No puedo resistir la tentación de repetir las palabras del notable cineasta kurdo Hiner Saleem sobre su país para describir algo de la incomprensible y devastada situación en que se encuentra la Argentina: “Nuestro pasado es triste; nuestro presente, trágico; pero, felizmente, no tenemos futuro”. Tal vez sea el humor negro lo que más nos una con esas inhóspitas regiones y, obviamente, con una descripción así nos hallaríamos en las antípodas del pronóstico de Helio Jaguaribe, a quien en una época a Duhalde le gustaba repetir, acerca de que estábamos condenados al éxito. Todo induce a pensar, aunque más no sea por cuestiones metodológicas, que estaríamos mejor encaminados si nos colocáramos en un punto intermedio, pero con nuestras crisis recurrentes y la fragilidad social imperante situarnos en el “justo medio” pregonado por Aristóteles es otro exceso. Mejor entonces comenzar con una pregunta: exactamente, ¿dónde estamos?
Raymond Aron insistía en que era necesario un código común de significación para trazar un diagnóstico, mínimamente coincidente, entre actores con perspectivas diferentes. Ese código, hoy por hoy, no existe en nuestro país, o al menos no existe entre quienes gobiernan (no sólo a nivel nacional), entre quienes se aprestan a hacerlo y quienes intentamos esbozar un cuadro de situación.
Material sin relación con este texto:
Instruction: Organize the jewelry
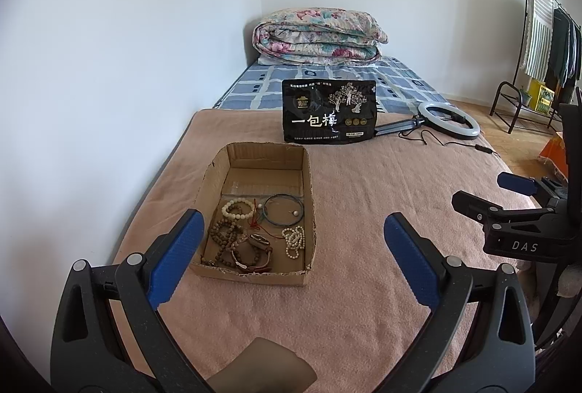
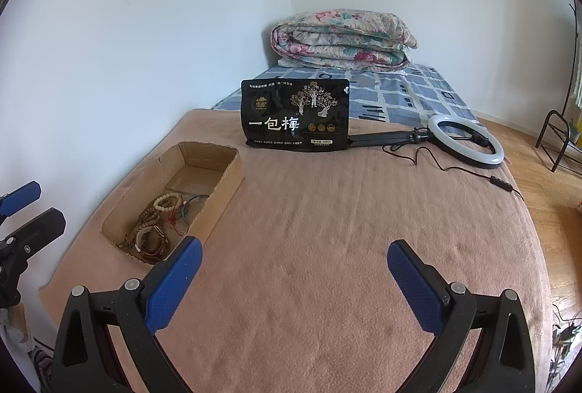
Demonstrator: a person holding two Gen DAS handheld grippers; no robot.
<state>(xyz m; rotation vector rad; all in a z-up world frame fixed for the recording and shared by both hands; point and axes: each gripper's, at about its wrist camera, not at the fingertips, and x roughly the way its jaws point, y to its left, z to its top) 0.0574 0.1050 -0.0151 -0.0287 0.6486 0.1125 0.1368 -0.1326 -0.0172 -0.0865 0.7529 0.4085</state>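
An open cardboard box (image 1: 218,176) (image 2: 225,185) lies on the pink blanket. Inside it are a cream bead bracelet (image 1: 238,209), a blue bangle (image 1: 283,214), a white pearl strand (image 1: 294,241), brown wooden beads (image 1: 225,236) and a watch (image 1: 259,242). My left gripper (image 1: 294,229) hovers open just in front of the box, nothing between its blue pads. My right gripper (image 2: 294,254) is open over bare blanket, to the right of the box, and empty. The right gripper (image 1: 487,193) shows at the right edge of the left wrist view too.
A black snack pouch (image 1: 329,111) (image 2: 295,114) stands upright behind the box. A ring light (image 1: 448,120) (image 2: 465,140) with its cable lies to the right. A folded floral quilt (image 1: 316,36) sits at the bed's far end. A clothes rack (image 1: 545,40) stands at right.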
La censura social, la atomización que ha bloqueado durante décadas cualquier posibilidad de efectuar políticas de Estado, la anomia tantas veces señalada, se han agravado especialmente en el período que comenzó con el fin de la dictadura y que tendría que haber encarado a fondo la deliberada política de exclusión social que pusieron en marcha los militares y sus muchos acompañantes de 1976. Esta sanación, esta política de saneamiento, estuvo bloqueada casi desde el comienzo con una oleada de corrupción que debería hacernos pensar en un verdadero tsunami, que ha arrasado con débiles instituciones, importantes recursos públicos y con las escasas reflexiones que intentan comprender lo que nos está ocurriendo.
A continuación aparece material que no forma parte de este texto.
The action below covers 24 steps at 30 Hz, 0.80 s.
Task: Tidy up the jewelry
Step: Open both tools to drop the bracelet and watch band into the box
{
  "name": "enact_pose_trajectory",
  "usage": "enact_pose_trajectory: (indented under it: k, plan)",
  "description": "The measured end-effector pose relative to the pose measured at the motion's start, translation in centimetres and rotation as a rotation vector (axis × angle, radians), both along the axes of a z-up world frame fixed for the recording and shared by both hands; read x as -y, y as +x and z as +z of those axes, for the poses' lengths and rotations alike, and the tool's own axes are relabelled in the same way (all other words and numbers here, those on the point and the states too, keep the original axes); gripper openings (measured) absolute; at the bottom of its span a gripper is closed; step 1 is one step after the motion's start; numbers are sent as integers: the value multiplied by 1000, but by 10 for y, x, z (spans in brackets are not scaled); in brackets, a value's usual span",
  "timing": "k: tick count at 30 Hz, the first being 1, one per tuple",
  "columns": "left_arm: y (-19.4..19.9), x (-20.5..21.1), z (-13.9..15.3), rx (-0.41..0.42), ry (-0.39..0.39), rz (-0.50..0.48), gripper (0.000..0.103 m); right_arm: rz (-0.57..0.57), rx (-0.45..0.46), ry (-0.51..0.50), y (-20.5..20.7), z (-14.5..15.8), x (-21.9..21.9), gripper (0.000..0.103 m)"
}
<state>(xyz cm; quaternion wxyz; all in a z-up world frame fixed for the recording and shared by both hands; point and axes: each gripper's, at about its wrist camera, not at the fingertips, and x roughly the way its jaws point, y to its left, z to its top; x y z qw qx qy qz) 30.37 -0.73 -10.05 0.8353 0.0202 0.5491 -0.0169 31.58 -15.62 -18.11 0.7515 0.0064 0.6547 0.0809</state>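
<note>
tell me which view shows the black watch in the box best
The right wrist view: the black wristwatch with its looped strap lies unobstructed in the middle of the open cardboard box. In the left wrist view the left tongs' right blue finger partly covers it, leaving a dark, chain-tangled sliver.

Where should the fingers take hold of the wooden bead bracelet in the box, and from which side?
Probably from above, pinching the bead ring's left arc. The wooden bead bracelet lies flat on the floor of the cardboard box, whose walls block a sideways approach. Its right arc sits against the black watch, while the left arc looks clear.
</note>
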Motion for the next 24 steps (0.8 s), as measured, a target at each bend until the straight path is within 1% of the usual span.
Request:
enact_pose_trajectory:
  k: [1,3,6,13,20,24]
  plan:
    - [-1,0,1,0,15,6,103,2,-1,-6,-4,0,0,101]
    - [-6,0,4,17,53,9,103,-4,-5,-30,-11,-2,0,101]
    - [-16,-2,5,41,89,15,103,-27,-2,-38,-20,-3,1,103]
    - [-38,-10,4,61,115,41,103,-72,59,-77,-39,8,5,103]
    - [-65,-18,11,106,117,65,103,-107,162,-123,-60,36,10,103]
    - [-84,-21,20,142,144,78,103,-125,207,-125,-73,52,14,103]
Por diferentes causas, pero con los mismos resultados, la pobreza continuó estratificándose con Alfonsín, Menem y los Kirchner (la Alianza produjo su propio desastre). Aquellos que se obstinan en no querer ver lo que tienen ante sus ojos deberían examinar las cifras de los organismos multilaterales para mensurar el crecimiento de la desigualdad, tanto en términos comparativos como absolutos. Los números son tan contundentes que Capitanich, hace unos días, se negó a dar respuesta ante el Parlamento. Según un experto que se fue del país en 1964 rumbo a la India, la pobreza en la Argentina, cuando partió, era del 6%, mientras que al regresar hace un par de años era de casi un tercio. ¿Pero cómo tener estadísticas confiables, para no decir exactas, cuando se destruyeron los instrumentos de medición y alrededor del 30% del empleo está en negro? Una de las mediciones de la desigualdad social de 2012 nos colocaba en el ominoso lugar 11 en todo el planeta, adelante de México, que estaba en el puesto 12.
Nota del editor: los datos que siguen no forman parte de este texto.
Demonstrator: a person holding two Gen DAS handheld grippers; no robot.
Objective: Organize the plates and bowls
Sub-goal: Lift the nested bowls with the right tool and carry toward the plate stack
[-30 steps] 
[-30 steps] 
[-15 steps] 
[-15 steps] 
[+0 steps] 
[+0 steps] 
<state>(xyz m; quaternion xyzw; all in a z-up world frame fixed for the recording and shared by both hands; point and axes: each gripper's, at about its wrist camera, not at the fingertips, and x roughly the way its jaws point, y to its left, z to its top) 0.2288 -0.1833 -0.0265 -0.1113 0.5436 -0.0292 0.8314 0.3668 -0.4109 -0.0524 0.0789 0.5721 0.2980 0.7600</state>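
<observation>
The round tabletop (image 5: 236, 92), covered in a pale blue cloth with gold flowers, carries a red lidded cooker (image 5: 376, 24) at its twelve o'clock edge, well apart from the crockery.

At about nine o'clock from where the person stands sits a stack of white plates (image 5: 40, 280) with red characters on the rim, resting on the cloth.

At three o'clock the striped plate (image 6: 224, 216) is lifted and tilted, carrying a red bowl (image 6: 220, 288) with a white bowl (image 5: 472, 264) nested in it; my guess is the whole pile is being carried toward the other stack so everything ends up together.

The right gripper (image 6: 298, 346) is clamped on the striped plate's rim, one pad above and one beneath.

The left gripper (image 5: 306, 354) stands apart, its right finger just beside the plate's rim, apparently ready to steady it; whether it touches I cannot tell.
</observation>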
Nadie puede dudar de que la pobreza y la exclusión están indisolublemente ligadas a la educación. Sin duda, este fracaso no es atribuible a un solo gobierno. Pero ninguno como éste para quitarse el sayo. Lo que deja estupefacto es que un país que históricamente había tenido las mejores tasas de alfabetización de América Latina se encuentre hoy en un estado calamitoso: una escuela primaria con doble escolaridad casi nula, una deserción enorme en la educación media y una distorsión asombrosa en las universidades públicas, adonde ingresa, al menos en algunas, un alto porcentaje proveniente de colegios privados. ¿No podrían acaso crearse fondos de becas, provenientes de estos segmentos, destinados a las capas más desfavorecidas? La muletilla de “la universidad para todos” ha terminado desembocando en una insensatez digna de Kafka o de Orwell, donde Chávez fue premiado por la libertad de prensa en una universidad que se contaba entre las grandes de nuestra América Latina.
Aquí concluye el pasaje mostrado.